So just how bad are the trigger cuts announced by the state yesterday?
It depends on whether you're a glass half-empty or glass half-full kind of person, I guess. But it also depends on your ability to ignore the probability that the glass is going to keep getting drained, maybe for years to come.
On the plus side, "California public schools are breathing a collective sigh of relief," reports KQED's Ana Tintocalis. "The Governor will slash roughly $80 million from public education instead of the whopping one-and-a-half billion dollars that many anticipated." The revised spending cut translates into a loss of about 13 dollars per student, said H.D. Palmer, of the California Department of Finance.
But Sacramento Bureau Chief John Myers today placed the latest cuts in the context of a continuing series.

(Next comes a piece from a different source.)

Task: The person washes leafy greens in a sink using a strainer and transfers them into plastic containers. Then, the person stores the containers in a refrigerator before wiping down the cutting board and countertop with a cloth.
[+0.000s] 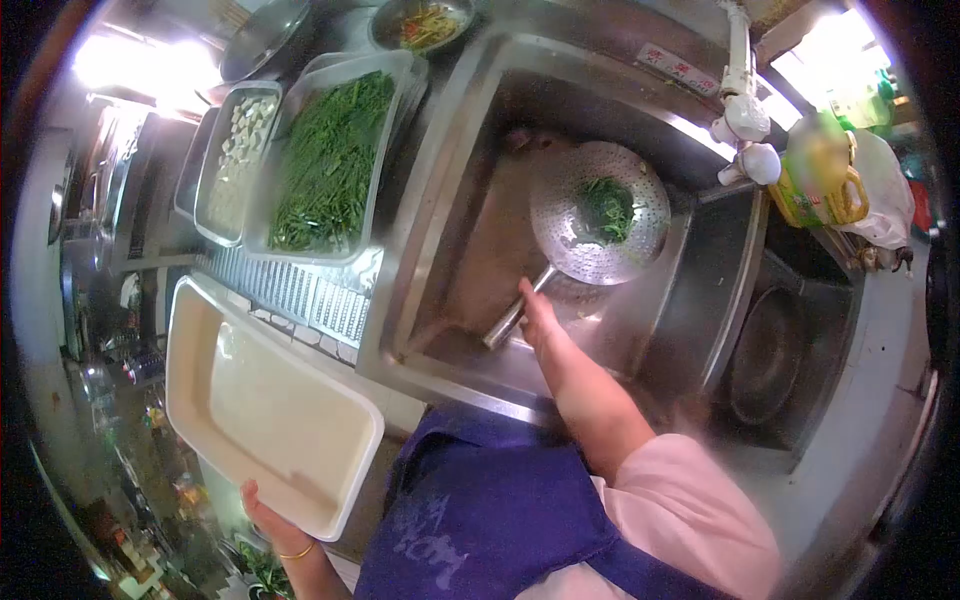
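Observation:
My left hand (268,518), with a gold-coloured bangle at the wrist, grips the near rim of a cream-coloured rectangular tub (285,400). The tub is tilted and nothing shows inside it. My right hand (536,316) is at the metal handle of a large perforated strainer (640,225), its thumb side over the handle and the other fingers mostly hidden. Chopped green vegetables (605,210) lie in the bowl of the strainer. The strainer sits in or just above a stainless steel sink (480,240).
Left of the sink stand a clear tub of cut greens (335,165) and a tub of white cubes (240,155). A metal bowl (420,25) is behind them. A pipe (740,110) and a yellow jug (815,190) are at the right. A dark round pan (770,355) lies beside the sink.

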Demonstrator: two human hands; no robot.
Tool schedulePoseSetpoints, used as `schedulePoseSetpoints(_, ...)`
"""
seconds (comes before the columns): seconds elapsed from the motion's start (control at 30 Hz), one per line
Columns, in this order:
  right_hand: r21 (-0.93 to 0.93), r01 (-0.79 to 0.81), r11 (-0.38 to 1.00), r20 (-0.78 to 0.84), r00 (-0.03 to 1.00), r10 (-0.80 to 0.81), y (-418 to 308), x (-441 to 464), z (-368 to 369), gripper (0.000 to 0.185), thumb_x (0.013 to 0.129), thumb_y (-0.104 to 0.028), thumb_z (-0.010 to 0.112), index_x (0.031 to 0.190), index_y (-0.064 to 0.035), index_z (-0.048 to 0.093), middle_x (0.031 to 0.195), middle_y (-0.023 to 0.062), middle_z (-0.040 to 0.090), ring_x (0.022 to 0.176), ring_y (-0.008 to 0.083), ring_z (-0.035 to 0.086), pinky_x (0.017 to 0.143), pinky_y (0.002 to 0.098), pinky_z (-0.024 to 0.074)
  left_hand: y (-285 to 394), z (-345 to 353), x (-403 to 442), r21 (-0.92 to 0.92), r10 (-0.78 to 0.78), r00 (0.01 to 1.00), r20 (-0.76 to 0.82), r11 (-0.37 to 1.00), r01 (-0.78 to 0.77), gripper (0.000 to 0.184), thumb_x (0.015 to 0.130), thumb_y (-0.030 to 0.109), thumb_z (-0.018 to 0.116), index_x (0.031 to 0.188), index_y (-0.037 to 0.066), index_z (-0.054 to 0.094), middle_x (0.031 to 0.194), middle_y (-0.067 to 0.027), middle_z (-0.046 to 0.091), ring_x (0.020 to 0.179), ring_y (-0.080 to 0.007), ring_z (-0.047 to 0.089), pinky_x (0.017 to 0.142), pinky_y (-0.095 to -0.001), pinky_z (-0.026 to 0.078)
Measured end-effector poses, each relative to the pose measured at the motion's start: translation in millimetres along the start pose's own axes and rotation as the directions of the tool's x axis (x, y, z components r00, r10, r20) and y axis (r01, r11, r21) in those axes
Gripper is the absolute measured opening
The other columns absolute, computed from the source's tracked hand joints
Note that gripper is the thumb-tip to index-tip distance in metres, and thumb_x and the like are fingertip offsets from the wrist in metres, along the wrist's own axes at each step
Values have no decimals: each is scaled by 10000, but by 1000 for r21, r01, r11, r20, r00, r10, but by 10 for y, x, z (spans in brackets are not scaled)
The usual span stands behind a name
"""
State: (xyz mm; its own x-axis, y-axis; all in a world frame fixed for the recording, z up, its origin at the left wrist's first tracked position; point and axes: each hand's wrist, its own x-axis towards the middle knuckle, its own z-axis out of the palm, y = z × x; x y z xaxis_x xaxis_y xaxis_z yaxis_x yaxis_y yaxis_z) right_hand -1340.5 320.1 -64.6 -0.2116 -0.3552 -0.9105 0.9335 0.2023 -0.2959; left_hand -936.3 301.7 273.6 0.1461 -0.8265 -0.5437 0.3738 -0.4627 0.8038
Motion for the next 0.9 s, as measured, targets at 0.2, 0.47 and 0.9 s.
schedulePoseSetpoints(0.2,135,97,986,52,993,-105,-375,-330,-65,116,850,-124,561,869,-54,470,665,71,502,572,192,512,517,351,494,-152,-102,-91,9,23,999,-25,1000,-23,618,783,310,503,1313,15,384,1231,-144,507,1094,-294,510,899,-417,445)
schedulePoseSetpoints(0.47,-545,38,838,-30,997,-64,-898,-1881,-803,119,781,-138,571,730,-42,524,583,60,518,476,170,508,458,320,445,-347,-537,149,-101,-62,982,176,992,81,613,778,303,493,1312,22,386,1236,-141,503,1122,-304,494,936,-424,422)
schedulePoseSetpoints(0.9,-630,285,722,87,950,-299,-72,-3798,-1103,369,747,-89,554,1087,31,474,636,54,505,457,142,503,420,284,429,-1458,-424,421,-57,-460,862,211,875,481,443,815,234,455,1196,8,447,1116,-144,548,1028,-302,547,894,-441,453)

"You have to look at the cuts that they made in the budget deal in June," he said on KQED Radio's Forum program. "UC and CSU campuses already took $650 million hits each; now you add another $100 million on top of that. The social services programs took big hits and now you add new cuts. You get this cumulative fear of what these cuts mean."
Jean Ross of the California Budget Project agreed. "These (reductions) come on the heels of reductions that were made in the March and June budget package as well as reductions over the past several years. It is the cumulative impact of year after year after year of cutting that's really taking a toll on our colleges and universities, on in-home care programs, on childcare and other public services."

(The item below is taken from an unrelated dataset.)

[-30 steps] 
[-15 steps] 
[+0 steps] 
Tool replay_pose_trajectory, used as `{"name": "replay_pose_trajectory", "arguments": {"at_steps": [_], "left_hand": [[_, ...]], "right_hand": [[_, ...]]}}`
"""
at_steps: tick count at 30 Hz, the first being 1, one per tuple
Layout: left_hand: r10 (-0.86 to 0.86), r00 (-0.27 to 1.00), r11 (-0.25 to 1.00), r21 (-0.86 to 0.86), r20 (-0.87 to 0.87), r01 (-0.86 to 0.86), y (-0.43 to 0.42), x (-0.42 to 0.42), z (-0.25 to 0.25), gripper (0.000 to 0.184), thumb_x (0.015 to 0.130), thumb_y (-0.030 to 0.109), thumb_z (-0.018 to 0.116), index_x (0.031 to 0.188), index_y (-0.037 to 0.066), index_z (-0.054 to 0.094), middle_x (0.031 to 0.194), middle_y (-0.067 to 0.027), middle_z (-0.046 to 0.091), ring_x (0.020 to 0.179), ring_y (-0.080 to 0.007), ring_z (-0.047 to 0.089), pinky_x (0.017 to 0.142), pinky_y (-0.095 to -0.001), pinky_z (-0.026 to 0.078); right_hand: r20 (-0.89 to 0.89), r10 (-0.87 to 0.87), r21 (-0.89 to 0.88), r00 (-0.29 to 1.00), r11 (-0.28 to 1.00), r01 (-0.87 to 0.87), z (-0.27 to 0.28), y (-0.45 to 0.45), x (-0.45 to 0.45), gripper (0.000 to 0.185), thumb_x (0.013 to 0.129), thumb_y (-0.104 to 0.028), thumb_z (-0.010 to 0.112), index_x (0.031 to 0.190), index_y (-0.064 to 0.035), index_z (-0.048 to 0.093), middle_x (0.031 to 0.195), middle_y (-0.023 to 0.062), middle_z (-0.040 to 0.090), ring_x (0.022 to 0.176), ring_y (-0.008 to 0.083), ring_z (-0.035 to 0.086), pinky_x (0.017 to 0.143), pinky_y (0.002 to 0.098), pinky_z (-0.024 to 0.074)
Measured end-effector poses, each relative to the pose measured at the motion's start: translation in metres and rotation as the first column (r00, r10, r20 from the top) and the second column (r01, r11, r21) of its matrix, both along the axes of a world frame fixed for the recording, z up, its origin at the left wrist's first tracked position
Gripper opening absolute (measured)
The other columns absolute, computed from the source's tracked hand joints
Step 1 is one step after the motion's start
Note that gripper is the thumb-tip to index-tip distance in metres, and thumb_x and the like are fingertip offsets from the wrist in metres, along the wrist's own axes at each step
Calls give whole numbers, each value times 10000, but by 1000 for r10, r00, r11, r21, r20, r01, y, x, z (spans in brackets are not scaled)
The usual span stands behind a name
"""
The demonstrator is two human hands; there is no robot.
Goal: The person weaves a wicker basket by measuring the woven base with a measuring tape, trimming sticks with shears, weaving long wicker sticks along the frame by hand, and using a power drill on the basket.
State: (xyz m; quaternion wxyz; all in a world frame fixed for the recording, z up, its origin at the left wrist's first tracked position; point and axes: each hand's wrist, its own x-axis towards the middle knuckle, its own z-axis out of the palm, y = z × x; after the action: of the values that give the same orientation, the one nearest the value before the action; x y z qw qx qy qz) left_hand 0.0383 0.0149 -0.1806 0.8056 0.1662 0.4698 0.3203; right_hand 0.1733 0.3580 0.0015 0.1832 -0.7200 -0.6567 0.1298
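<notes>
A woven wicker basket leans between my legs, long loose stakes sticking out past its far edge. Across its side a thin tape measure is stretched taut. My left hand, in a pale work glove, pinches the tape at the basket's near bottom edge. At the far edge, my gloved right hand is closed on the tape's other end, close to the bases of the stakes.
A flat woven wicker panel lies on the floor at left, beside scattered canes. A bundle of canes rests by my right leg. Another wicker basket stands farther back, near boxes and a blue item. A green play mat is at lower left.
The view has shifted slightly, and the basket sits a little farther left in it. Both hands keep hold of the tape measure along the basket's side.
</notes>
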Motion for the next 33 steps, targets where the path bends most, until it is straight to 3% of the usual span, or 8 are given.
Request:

Under the trigger cuts, in-home care for the frail and elderly will be slashed by $100 million. "Those are services provided to people with severe disabilities," Ross said. (These cuts, however, are on hold pending a lawsuit. See Sarah Varney's report below.)
The state's school busing program was also hit hard. "Districts lost nearly $250 million in subsidies that they use to keep their buses on the road," Ana Tintocalis says. "School officials say that mid-year cut will force them to dig deeper as they try to find that money elsewhere in their own budgets."
Perhaps more depressing than the current not-as-bad-as-they-could-have-been cuts is the realization that we seem to be in the midst of a new normal, with the end of more spending reductions and the concomitant reduction in services nowhere in sight.
The Dept of Finance's HD Palmer cited figures from the Legislative Analyst's Office that the state must now close a gap of $12.8 billion over an 18-month period, and reiterated what Jerry Brown said yesterday: the January budget that he submits will be marked by further cuts.
It's true future reductions may be mitigated by voter passage of new taxes that Brown is proposing for November's ballot. A recent poll of the tax plan shows a majority of likely voters in favor, but John Myers cautioned any survey is merely a snapshot in time, and that any tax increases are historically difficult to pass. Additionally, it's possible that four or five other tax plans will be competing on the ballot with the governor's. "If you have that many proposals on the ballot," said Myers, "you're a much bigger target for anti-tax groups." Brown said yesterday that he's working to get all the pro-tax forces behind his plan.
But even if Brown manages to fill the coffers with new tax revenue, that may only slow the budget carnage. "The governor said even with this tax plan, we're looking at another $6 billion in cuts possibly," said Myers.
Myers summed up yesterday's news this way:
"Even though the governor came forward yesterday and said things aren't as bad as we thought they are, we are still missing the revenue expectation that was signed into law as part of the state budget in June. This notion that we see improvement in the economy is still relative when you see that it's still below what the governor and legislators thought they were going to have, which was a $4 billion bump in additional revenue. That did not materialize.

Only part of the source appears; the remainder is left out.